■ **Activity**: Exact reproduction required: the lines below from the line with "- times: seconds" to the line with "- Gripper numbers", both ends included, and no others.

# # # # #

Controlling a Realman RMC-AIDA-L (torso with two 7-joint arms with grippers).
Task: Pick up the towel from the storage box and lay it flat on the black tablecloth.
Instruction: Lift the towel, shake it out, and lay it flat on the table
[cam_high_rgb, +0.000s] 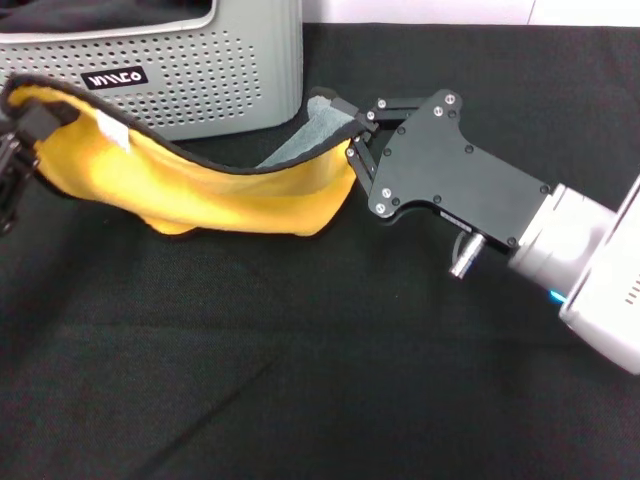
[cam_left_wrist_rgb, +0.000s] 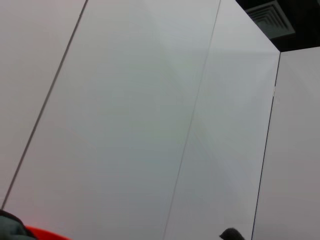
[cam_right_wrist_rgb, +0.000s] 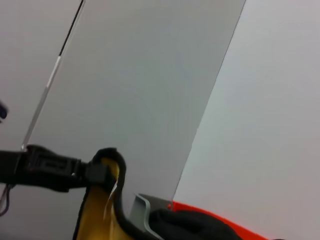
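Towel upper left of head frame, slung between both grippers above black tablecloth, sagging mid-span. Soft, light, limp; corner holds suit. Right gripper clamped on one corner; left gripper fingers: cannot tell. Storage box behind.

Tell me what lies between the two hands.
In the head view, only the towel, slung between the left hand and right hand over the black tablecloth.

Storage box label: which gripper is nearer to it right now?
Left. The left gripper holds the towel corner just below and left of the label on the storage box. The right gripper pinches the other end, past the box's right corner.
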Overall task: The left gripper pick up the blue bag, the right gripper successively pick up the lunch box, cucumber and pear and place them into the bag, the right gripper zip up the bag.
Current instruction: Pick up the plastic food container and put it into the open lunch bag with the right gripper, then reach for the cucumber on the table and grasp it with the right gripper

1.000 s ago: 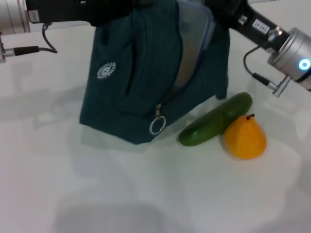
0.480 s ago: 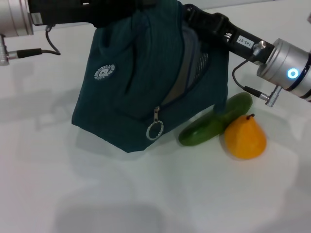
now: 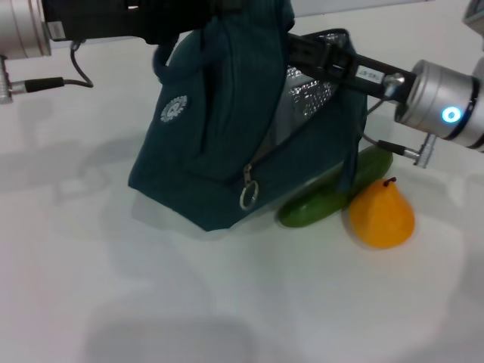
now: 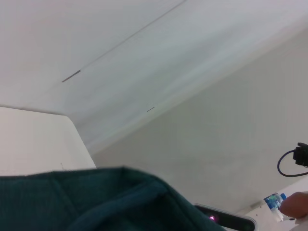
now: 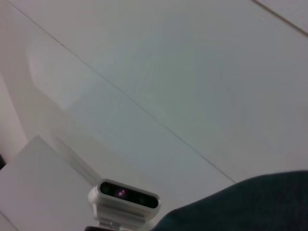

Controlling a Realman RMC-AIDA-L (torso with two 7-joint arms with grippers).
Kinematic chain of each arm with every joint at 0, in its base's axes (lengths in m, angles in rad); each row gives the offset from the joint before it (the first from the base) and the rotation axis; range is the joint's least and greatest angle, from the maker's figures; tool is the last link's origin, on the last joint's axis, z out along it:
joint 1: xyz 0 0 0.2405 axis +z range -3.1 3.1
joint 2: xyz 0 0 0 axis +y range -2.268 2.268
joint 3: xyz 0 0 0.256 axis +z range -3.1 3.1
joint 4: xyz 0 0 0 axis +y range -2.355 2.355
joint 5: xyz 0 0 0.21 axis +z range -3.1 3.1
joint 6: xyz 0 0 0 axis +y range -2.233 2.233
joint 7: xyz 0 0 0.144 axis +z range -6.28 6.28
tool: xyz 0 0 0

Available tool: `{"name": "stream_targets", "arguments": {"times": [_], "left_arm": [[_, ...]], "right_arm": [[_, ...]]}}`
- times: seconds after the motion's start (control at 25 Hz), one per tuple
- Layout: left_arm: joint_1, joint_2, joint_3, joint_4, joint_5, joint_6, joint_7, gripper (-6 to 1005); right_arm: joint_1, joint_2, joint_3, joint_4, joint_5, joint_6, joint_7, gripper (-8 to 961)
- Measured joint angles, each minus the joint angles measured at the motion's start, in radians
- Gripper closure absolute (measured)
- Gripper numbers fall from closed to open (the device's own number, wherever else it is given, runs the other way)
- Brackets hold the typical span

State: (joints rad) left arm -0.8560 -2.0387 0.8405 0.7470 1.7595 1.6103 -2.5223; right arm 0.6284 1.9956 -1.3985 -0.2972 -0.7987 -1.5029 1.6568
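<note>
Since a second ago the blue bag (image 3: 219,144) has tipped a little and its mouth is wider, so the silver lining shows; the lunch box, seen at the opening before, is no longer visible and is probably inside. Above the bag, the left gripper (image 3: 227,9) holds it up by the top, so the mouth stays open for loading; it seems clamped on the fabric, though its fingers are hidden. The right gripper (image 3: 296,47) reaches into the mouth of the bag, and I cannot tell if its fingers are apart or together. Just beside the bag lies the cucumber (image 3: 333,191), touching the pear (image 3: 381,215), both on the white table (image 3: 151,302) and within easy reach for the next picks.
</note>
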Motion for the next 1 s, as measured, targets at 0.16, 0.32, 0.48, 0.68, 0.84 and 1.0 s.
{"name": "stream_targets", "arguments": {"times": [0.16,0.32,0.48,0.68,0.84,1.0], "left_arm": [[0.001,0.001,0.0,0.0,0.0,0.0,0.003,945],[0.002,0.006,-0.004,0.0,0.0,-0.002,0.012,945],[0.003,0.007,-0.042,0.0,0.0,-0.009,0.031,945],[0.005,0.003,-0.05,-0.019,0.002,-0.051,0.076,945],[0.003,0.005,-0.05,-0.061,0.002,-0.085,0.123,945],[0.006,-0.003,-0.058,-0.078,-0.015,-0.104,0.145,945]], "right_arm": [[-0.026,-0.019,0.004,0.0,0.0,-0.009,0.002,658],[-0.059,-0.042,0.005,0.0,0.002,-0.043,0.003,508],[-0.104,-0.071,0.028,0.0,0.007,-0.138,-0.011,475],[-0.157,-0.09,0.12,-0.001,0.004,-0.263,-0.085,433],[-0.179,-0.116,0.138,-0.002,0.006,-0.332,-0.138,420],[-0.185,-0.161,0.139,-0.002,-0.001,-0.366,-0.193,419]]}}
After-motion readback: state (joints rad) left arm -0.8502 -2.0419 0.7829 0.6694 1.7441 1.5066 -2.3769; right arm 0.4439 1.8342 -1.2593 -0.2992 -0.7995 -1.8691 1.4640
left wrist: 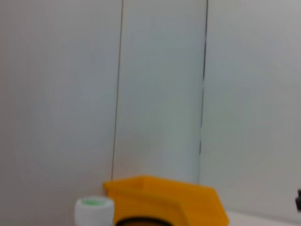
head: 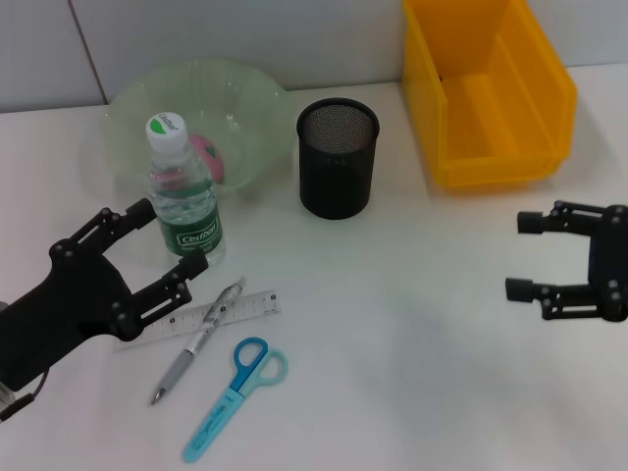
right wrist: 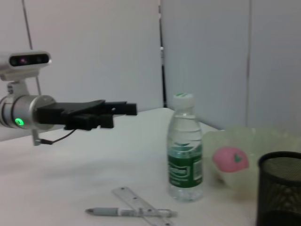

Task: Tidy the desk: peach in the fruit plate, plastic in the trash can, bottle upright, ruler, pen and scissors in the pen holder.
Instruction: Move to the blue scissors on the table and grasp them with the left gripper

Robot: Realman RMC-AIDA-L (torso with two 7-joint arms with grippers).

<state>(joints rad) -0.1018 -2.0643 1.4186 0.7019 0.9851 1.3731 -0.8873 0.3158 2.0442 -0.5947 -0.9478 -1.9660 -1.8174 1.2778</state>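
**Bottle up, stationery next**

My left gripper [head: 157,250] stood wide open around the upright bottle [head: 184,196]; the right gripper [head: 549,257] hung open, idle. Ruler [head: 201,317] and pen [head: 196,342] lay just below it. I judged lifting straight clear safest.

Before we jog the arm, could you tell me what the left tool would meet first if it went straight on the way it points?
Most likely the bottle: the open left tool points at it, fingers either side, just short. Depth is uncertain.
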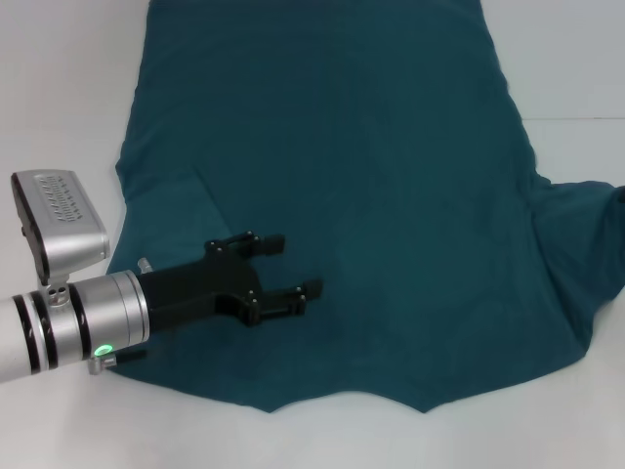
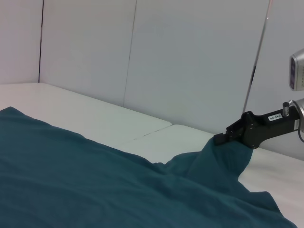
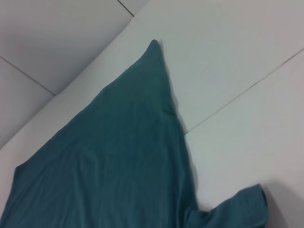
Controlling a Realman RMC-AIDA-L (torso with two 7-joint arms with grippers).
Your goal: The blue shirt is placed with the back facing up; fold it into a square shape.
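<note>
The blue shirt point(image 1: 361, 186) lies spread over the white table point(image 1: 59, 88) with its plain side up; it also shows in the right wrist view point(image 3: 118, 161). My left gripper point(image 1: 286, 266) hovers open over the shirt's near left part, with nothing between its fingers. My right gripper is outside the head view. In the left wrist view the right gripper point(image 2: 221, 138) is shut on a bunch of the shirt's fabric point(image 2: 223, 159) and holds it raised off the table. In the head view the shirt's right edge point(image 1: 596, 225) rises in a fold toward the frame's border.
White table surface surrounds the shirt on the left, right and near side point(image 1: 391, 440). A seam between table panels point(image 3: 237, 95) runs beside the shirt. Pale wall panels point(image 2: 166, 57) stand behind the table.
</note>
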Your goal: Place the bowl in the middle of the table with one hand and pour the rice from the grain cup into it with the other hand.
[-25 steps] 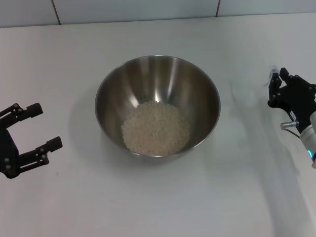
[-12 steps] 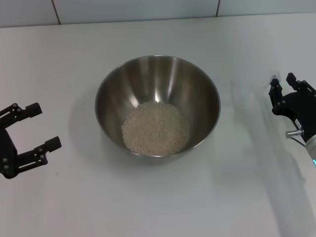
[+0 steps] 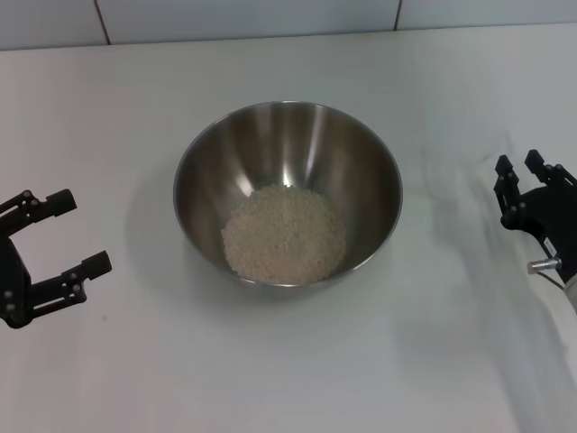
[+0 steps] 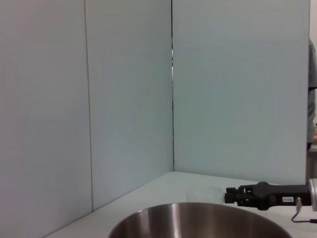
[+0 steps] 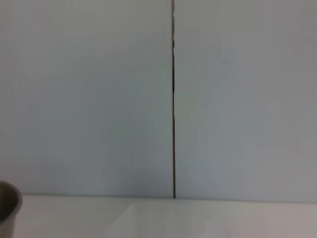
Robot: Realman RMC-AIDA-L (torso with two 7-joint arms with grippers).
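Observation:
The steel bowl (image 3: 287,144) stands in the middle of the white table (image 3: 288,370) and holds a pale mound of rice (image 3: 284,233). Its rim also shows in the left wrist view (image 4: 198,220) and the right wrist view (image 5: 7,208). The clear grain cup (image 3: 448,173) is only faintly visible, upright on the table right of the bowl; it also shows in the left wrist view (image 4: 203,194). My right gripper (image 3: 518,165) is open and empty, right of the cup and apart from it. My left gripper (image 3: 79,233) is open and empty, left of the bowl.
White wall panels (image 3: 243,18) run along the table's far edge. Bare tabletop lies in front of the bowl and on both sides of it.
My right gripper has drawn back toward me and to the right, away from the cup. The left gripper, bowl and rice have hardly moved.

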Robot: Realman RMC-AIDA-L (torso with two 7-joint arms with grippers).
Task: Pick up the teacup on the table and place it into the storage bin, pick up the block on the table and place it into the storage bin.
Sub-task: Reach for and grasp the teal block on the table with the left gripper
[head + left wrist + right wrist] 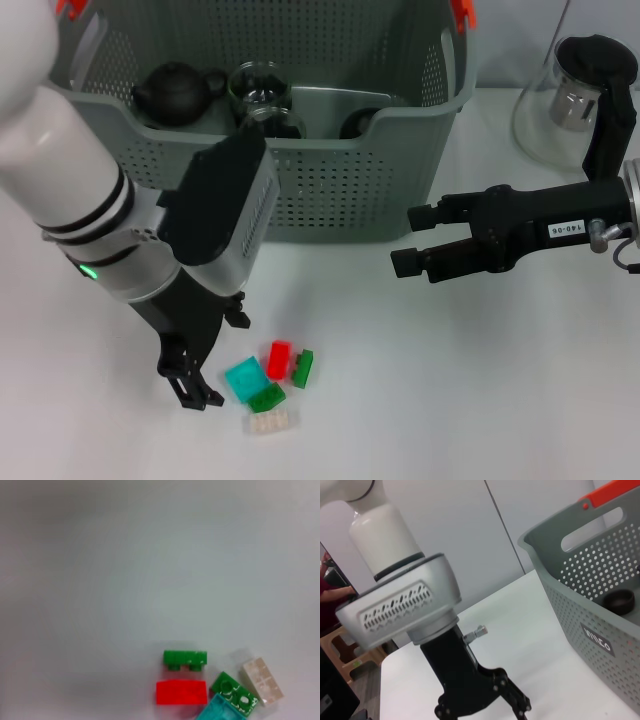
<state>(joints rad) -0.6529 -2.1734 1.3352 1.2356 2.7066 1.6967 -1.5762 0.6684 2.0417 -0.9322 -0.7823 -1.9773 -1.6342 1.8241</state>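
Note:
The storage bin [330, 190] stands at the back of the table. A small dark teacup [619, 600] rests inside it near the front wall. Loose blocks lie on the table in front: teal [245, 378], red [278, 358], two green [303, 368], and white [272, 422]. My left gripper [195, 390] points down just left of the teal block, open and empty. In the right wrist view its fingers [520, 707] are spread. The left wrist view shows the red block [181, 692] and a green block [185, 660]. My right gripper [412, 240] hovers open and empty in front of the bin's right corner.
The bin also holds a dark teapot [172, 92] and glassware [258, 85]. A glass pitcher with a black lid [575, 100] stands at the back right, behind my right arm. White table surrounds the blocks.

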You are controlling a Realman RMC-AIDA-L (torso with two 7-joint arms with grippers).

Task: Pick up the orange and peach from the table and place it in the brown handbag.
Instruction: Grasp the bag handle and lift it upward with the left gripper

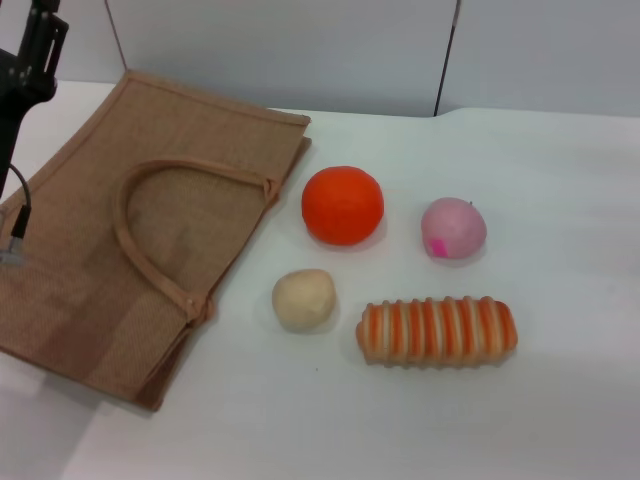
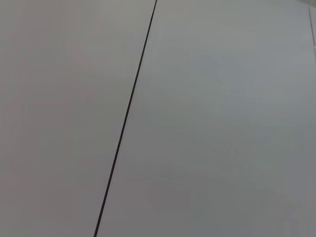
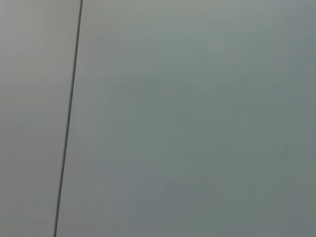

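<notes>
The orange [image 1: 342, 205] sits on the white table, just right of the brown handbag [image 1: 90, 270]. The handbag lies flat on the left with its looped handles [image 1: 150, 235] on top. The peach [image 1: 453, 229], pale pink with a magenta spot, lies to the right of the orange. My left arm [image 1: 28, 60] shows as a black structure raised at the far left edge, above the handbag's far corner and well away from the fruits. My right gripper is out of view. Both wrist views show only a grey wall.
A small beige ball [image 1: 304, 299] lies in front of the orange. An orange-and-cream striped loaf [image 1: 438, 330] lies in front of the peach. The white table [image 1: 560, 180] ends at grey wall panels [image 1: 300, 50] behind.
</notes>
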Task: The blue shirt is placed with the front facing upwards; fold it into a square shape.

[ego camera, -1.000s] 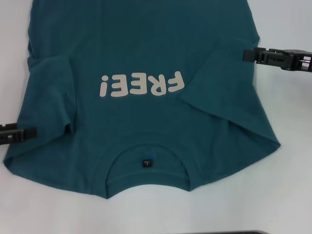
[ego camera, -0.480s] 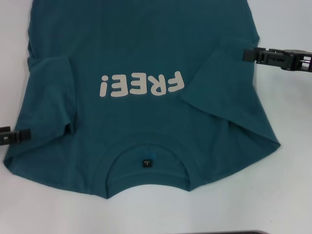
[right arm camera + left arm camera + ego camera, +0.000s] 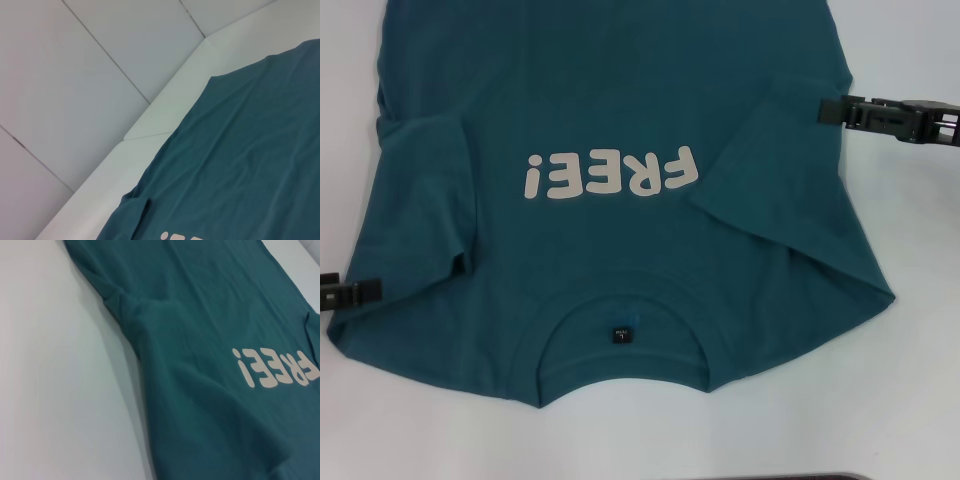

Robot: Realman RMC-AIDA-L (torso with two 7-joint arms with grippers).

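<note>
The blue shirt [image 3: 620, 180] lies flat, print up, across the middle of the white desk [image 3: 920, 400], collar at its near edge, both sleeves folded inward. Left gripper [image 3: 350, 293] at shirt's left edge, right gripper [image 3: 840, 112] at right edge; finger spread cannot be told.

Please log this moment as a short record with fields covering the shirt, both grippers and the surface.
garment: blue shirt, front up, "FREE!" print showing
sleeves: both folded in over the body
collar: toward the robot, neck label visible
left gripper: at the shirt's left edge, near the shoulder
right gripper: at the shirt's right edge, by the sleeve
surface: white table
</note>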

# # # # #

■ **Solution**:
- times: seconds after the motion's start (control at 25 Hz), one per tuple
- Layout: left_arm: joint_1, joint_2, joint_3, joint_4, joint_5, joint_6, joint_7, gripper (-6 to 1005); right_arm: joint_1, joint_2, joint_3, joint_4, joint_5, joint_6, joint_7, gripper (-8 to 961)
- Measured joint angles, each minus the joint angles measured at the motion's start, in radians
- Gripper closure absolute (measured)
- Gripper numbers fall from closed to open (the device's own number, wherever else it is given, runs the other way)

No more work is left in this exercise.